● **EXERCISE DESCRIPTION**
Return each line of the entries that holds the string "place".

[Recorded data]
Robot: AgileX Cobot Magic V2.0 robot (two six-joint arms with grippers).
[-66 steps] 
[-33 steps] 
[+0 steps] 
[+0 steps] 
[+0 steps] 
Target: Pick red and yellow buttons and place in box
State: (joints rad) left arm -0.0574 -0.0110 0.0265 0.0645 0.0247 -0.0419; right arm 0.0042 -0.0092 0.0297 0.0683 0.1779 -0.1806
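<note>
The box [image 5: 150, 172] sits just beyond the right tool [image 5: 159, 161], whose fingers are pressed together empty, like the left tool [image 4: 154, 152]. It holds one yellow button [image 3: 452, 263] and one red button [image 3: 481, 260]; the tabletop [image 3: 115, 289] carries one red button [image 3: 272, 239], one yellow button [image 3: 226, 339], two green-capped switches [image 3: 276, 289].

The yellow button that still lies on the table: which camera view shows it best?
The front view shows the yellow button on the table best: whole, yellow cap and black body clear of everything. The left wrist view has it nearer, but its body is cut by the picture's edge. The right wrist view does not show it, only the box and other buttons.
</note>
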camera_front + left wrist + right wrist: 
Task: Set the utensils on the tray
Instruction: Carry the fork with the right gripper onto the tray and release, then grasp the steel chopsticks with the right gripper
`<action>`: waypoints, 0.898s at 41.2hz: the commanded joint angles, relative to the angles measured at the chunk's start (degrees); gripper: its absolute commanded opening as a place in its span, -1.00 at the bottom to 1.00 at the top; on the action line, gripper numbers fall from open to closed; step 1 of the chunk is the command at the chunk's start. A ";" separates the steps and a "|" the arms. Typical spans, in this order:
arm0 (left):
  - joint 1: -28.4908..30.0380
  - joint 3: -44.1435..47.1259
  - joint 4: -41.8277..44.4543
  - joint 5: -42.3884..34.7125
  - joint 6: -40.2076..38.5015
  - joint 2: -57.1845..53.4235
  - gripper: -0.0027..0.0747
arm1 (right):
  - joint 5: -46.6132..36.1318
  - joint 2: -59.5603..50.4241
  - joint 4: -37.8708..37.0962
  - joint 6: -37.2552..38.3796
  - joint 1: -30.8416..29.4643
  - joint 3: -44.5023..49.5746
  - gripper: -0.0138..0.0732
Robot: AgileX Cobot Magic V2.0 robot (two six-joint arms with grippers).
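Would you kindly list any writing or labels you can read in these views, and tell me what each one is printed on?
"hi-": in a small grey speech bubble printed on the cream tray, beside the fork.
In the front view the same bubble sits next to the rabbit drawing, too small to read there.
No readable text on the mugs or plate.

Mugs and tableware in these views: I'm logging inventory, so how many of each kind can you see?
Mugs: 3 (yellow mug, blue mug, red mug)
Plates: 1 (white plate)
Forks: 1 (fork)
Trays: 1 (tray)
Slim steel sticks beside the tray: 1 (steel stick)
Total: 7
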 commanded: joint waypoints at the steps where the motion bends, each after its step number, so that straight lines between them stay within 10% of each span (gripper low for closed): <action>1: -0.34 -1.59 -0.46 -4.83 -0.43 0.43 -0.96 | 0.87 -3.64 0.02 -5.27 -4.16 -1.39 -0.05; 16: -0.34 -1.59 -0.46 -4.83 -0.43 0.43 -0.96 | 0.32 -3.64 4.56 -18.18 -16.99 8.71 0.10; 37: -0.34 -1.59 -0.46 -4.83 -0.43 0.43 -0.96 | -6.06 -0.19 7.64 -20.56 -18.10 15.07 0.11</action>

● **SOLUTION FOR THIS TASK**
Target: Pick red and yellow buttons and place in box
`<action>`: waypoints, 0.898s at 41.2hz: the commanded joint angles, relative to the angles measured at the chunk's start (degrees); gripper: its absolute commanded opening as a place in its span, -1.00 at the bottom to 1.00 at the top; on the action line, gripper numbers fall from open to closed; step 1 of the chunk is the command at the chunk's start. A ";" separates the steps and a "|" the arms. Typical spans, in this order:

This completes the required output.